More than mere beautiful, coveted stones, diamonds hold another sort of wealth: fragments of Earth's deep history.
From flaws within the mineral's near-perfect lattice, scientists have just worked out how to extract long-hidden records of our planet's past.
"We like the ones that no one else really wants," said geochemist Yaakov Weiss from Columbia University, referring to the diamonds full of impurities that don't look as clear and shiny as those desired for jewelry.
These fibrous, dirty-looking gems are where tiny vaults of information lie, stuffed with messages from Earth's inner depths. The carbon structure of a perfect diamond doesn't contain enough radioisotopes to help researchers date it, but the microinclusions found in its flaws can.
These flaws can form tiny pockets that may encapsulate the chemicals from which the diamonds birthed.
"After a diamond captures something, from that moment until millions of years later in my lab, that material stays the same," explained Weiss back in 2015. "We can look at diamonds as time capsules, as messengers from a place we have no other way of seeing."
Sometimes these capsules contain other solids like strange forms of ice, usually inaccessible minerals from the bowels of our world, or even another diamond. These solid messages can be hard to interpret, as the inclusions may have formed at different times from the diamond capsule within which they now rest.
Other cavities in the diamond's structure, however, have captured fluids that once infiltrated the continental lithospheric mantle. This layer of Earth is the uppermost part of the mantle (which lies between Earth's crust and outer core), 150 to 200 kilometers (90 to 120 miles) beneath the surface, and it's where diamonds are 'born'.
Here, extreme heat and crushing pressures from all the rock above can force carbon atoms into the neatly ordered structure of a diamond. In fact, the fluids that have seeped from above provide the carbon from which the diamonds are formed.
Now a new technique has allowed the researchers to finally date those fluids within diamonds found in southern Africa.
"This is the first time we can get reliable ages for these fluids," said Weiss.
A diamond's structure appears to prevent helium from leaking out, allowing Weiss and colleagues to age these rocks by measuring the ratios between radioactive atoms in the fluid inclusions and helium-4, a product of atoms' decay.
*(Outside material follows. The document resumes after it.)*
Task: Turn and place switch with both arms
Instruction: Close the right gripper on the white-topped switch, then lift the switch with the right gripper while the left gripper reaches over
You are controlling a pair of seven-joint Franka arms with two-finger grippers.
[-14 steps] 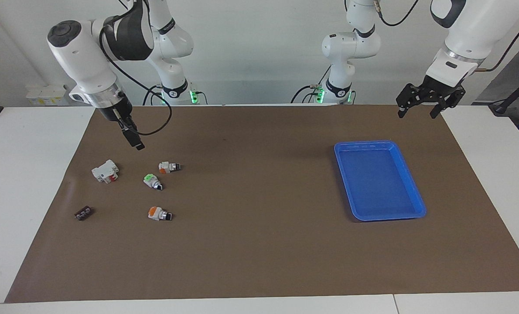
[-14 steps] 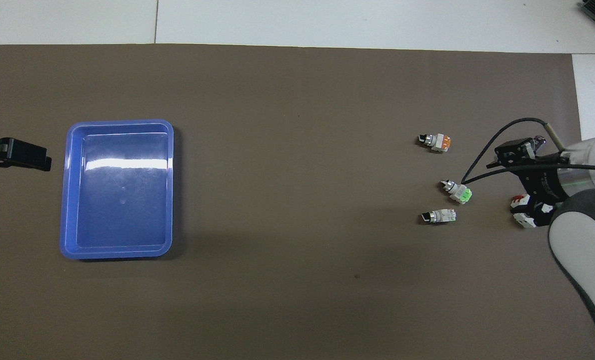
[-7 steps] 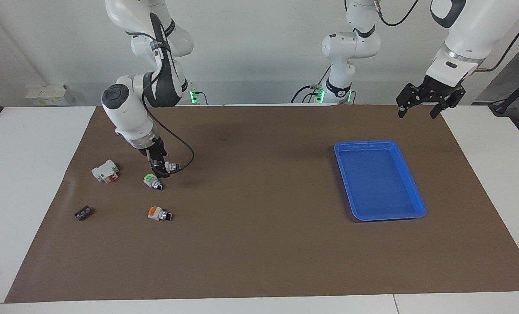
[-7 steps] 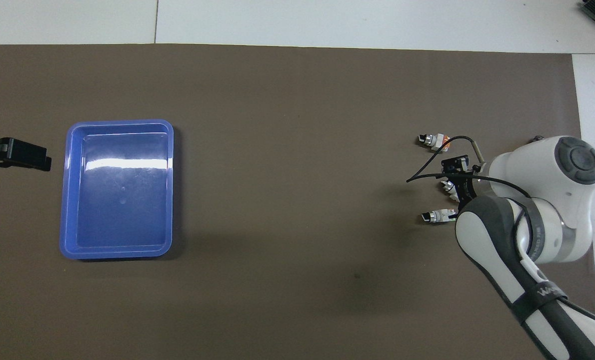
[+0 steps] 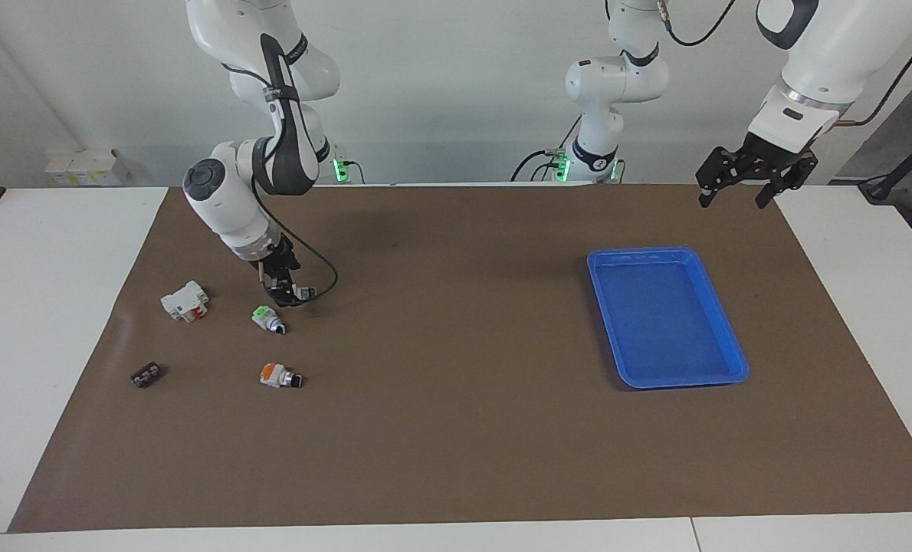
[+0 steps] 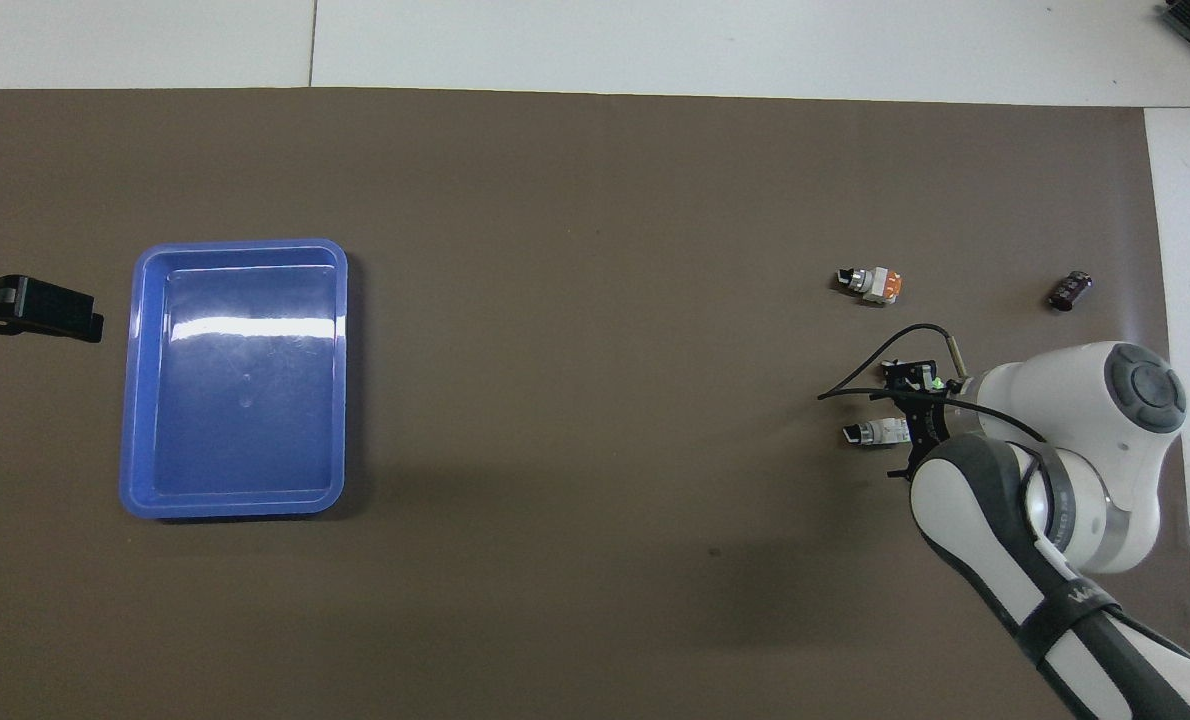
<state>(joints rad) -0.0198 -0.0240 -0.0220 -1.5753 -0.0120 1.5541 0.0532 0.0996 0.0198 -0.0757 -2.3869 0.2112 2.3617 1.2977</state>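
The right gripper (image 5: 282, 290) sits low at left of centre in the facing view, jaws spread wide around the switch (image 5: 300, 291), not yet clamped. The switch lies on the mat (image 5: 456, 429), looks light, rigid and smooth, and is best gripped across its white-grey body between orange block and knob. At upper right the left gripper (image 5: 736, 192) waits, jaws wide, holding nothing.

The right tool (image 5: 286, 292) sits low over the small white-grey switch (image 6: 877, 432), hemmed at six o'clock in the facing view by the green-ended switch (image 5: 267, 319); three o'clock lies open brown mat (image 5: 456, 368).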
Using this new method, the team identified three distinct periods of diamond formation in the subterranean rock masses that eventually squished together to form the mantle of Africa. The diamond-forming fluids changed across the ages, going from rich in carbonate to silicone and, finally, to saline.
The first phase of diamond formation occurred during the Proterozoic, 2.6 billion to 750 million years ago, when these rocks collided into great mountain ranges. The researchers suspect these collisions allowed the carbonate-rich fluids to sink deep within Earth, but how exactly is still unknown.
The next phase also coincided with a mountain-forming period, 540 to 300 million years ago during the Paleozoic, producing diamonds with silicone-rich inclusions. By this stage, the beginnings of the African-mantle-to-be were forming.
Then, 130 to 85 million years ago during the Cretaceous, the fluid became saline rich – suggesting these diamonds were formed from what once was the ocean floor. This was dragged beneath the now-formed continental mass of Africa by subduction, where one continental plate is forced below another where they meet.
The stones were all then carried closer to Earth's surface through deep-reaching volcanic activity, such as the kimberlites eruptions 85 million years ago, where miners recently found them.
"Southern Africa is one of the best-studied places in the world, but we've very rarely been able to see beyond the indirect indications of what happened there in the past," said Columbia University geochemist Cornelia Class, explaining these minuscule drops of fluid are a rare way to link events from deep within Earth with those on the surface.
It's worth noting that today, millions of workers rely on diamond mining as a source of income, but the conditions they work within can be brutal and may include human trafficking and child labor. The mines have also polluted soils and waterways relied upon by entire communities.
The company from which the diamonds in this study were obtained, De Beers, one of the two largest diamond producers in the world, often doesn't disclose which mines individual diamonds come from.
So while diamonds can clearly reveal much about our geological history, their extraction from Earth can also come at an incredibly high price.
This research was published in Nature Communications.